Pricing Can Train Your Customers, For Better And For Worse
Pricing strategy can influence customer behaviors. Data Scientists must evaluate their pricing models from a systems perspective. Let me explain with a few examples.
When I first started my business, I did a lot of traveling to clients. After a couple of years, I wanted to spend more time at home, so I created a pricing strategy to incentivize clients to let me work from home.
I offered on-site and off-site hourly rates. On-site was my standard rate, and off-site was 50% higher. In 3 months, clients realized I was just as effective off-site as on. My traveling frequency dropped from monthly to quarterly.
I created a tiered pricing model that forced clients to feel cost when I did. Before that, there was no difference for my clients when I was on-site vs. off-off site. Perception of value was the only driver of on-site demand.
I could have tried talking to clients and convincing them to see things my way, but pricing did the talking for me. Why increase on-site instead of decrease off-site prices? You must take a systems view to understand my reasoning.
If I had dropped prices, I would have reinforced their belief that I was more valuable on-site than off.
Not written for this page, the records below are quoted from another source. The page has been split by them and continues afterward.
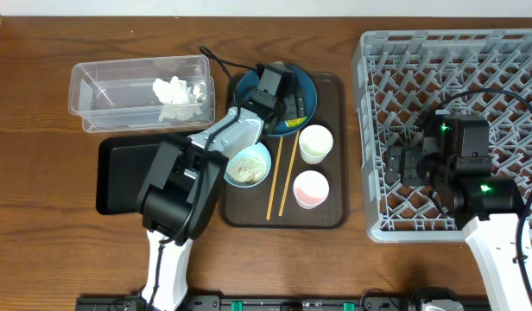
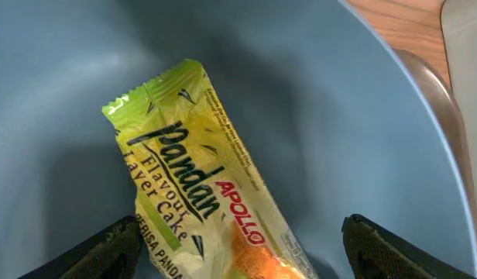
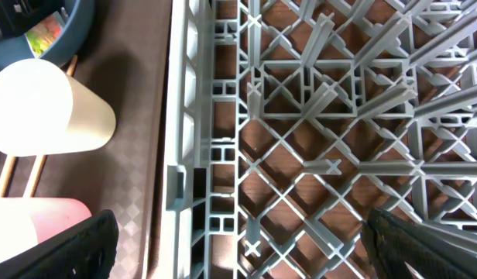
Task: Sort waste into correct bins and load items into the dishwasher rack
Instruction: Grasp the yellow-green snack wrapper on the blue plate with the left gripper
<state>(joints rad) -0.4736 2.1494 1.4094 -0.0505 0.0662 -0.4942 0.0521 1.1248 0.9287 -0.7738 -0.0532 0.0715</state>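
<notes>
- Pickup step in hand: left gripper (image 2: 242, 252) wide open, empty, straddling snack wrapper (image 2: 200, 178) on plate (image 1: 307, 91), at 12 o'clock.
- Next, likely: lower, close, carry to clear box (image 1: 102, 95) at 10 o'clock.
- Print on snack wrapper legible only from left wrist, not overhead.
- Right gripper (image 1: 395, 164) wide open, empty, above rack (image 1: 508, 69), 3 o'clock.

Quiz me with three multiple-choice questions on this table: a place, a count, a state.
1. Where is the crumpled tissue? A) clear box B) black tray C) rack
2. How many cups stand on the brown tray? A) one B) two C) three
3. The left gripper over the wrapper is: A) open B) shut on the wrapper C) shut on a cup

Answers: A, the tissue lies inside the box; B, one green, one pink; A, its fingers stand wide apart either side of the wrapper.
</notes>
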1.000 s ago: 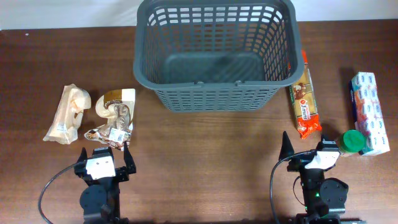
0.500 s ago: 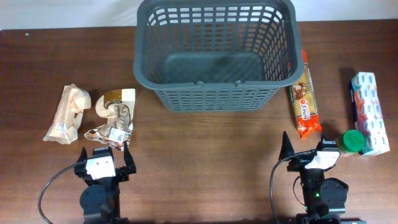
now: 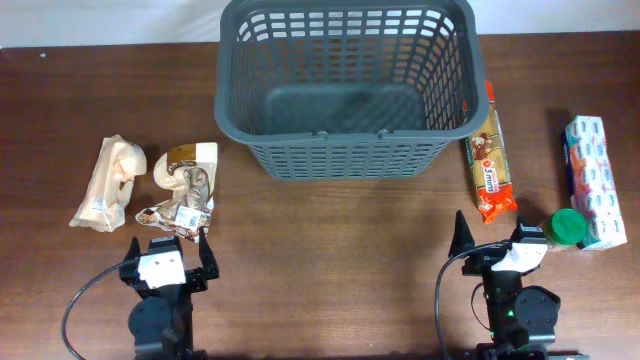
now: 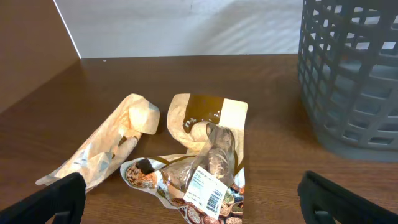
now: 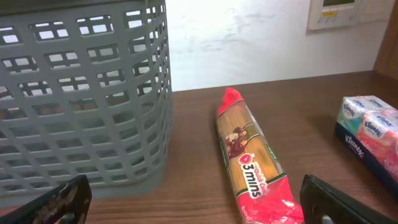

By raising prices for on-site, I told them, "It costs more for me to be on-site, and I'm passing those costs on to you."
It's critical to align my brand message with the pricing strategy. The message has to fit my prices, or changes in pricing strategy can have unintended consequences and significant downsides.
Pricing strategy is a powerful tool if businesses use it with a systems view but will erode margins when pricing is implemented tactically. Models will reinforce the bias of partial data in the same way. How?
A model trained with only sales data is biased towards the sales team's objectives. Success is defined 1-dimensionally, so the model is optimized for sales at the expense of all other success metrics. Here's an example.
I worked at a slot machine manufacturer. Their sales team would offer discounts at the end of each quarter to make their sales goals. Can you guess what happened?
They trained customers to wait until the end of the quarter to buy. Sales-centric pricing sent the message that slot machines were overpriced at the beginning of the quarter.
Margins took a hit based on the 1-dimensional optimization but even worse was the increased costs of manufacturing. Orders came in all at once, so they had to be built and delivered all at once.
The manufacturing line was slow for 2 months every quarter and overloaded for the last few weeks of every quarter. That led to staffing issues, overtime costs, and supply chain instability.
Field technicians had to install all the machines before the end of the quarter so they would be included in the number of units sold and installed. Both drove the company's share price.
Pricing sent investors and analysts an unintended message too. The business is overpromising on its projections and is in danger of missing every quarter. Pricing was making sales and strategy leadership look inept.
Using periodic discounting, retailers like Macy's have done similar damage to their margins. They trained their customers to wait for clearance sales. That impacted sell-through and margins.
Customers got the message that merchandise was overpriced until it was put on sale. As Macy's tried to build a brand image like Nordstroms, its pricing strategy was undercutting the perception of prestige.
Stores looked more like JC Penny's or Sears than Nordstroms during sales. That's what customers started associating their brand with.
Pricing is interconnected with every part of the business, making pricing strategy a complex system. In Data Science, our pricing models must pull features from nearly every aspect of the business to optimize pricing.